REQUIRED ACTION
Present the data once more in exactly its original form.
+++++
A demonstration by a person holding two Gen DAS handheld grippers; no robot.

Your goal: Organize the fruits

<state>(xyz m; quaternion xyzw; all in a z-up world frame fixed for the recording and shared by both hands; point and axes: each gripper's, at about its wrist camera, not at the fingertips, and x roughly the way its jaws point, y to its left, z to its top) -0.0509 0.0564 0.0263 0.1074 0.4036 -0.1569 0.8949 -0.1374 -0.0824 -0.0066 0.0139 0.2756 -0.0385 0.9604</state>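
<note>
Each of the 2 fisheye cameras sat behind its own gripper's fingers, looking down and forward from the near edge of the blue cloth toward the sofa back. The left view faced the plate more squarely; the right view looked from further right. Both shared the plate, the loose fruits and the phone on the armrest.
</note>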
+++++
RESULT
A demonstration by a person holding two Gen DAS handheld grippers; no robot.

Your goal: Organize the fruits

<state>(xyz m; quaternion xyzw; all in a z-up world frame fixed for the recording and shared by both hands; point and axes: each gripper's, at about its wrist camera, not at the fingertips, and x roughly the way its jaws point, y to its left, z to its top) -0.0509 0.0564 0.0263 0.1074 0.4036 -0.1569 0.8949 -0.1374 -0.0824 -0.0066 0.0139 0.2756 -0.0385 0.9604</state>
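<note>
Each of the 2 fisheye cameras sat behind its own gripper's fingers, looking down and forward from the near edge of the blue cloth toward the sofa back. The left view faced the plate more squarely; the right view looked from further right. Both shared the plate, the loose fruits and the phone on the armrest.
</note>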

The complete answer has now been given.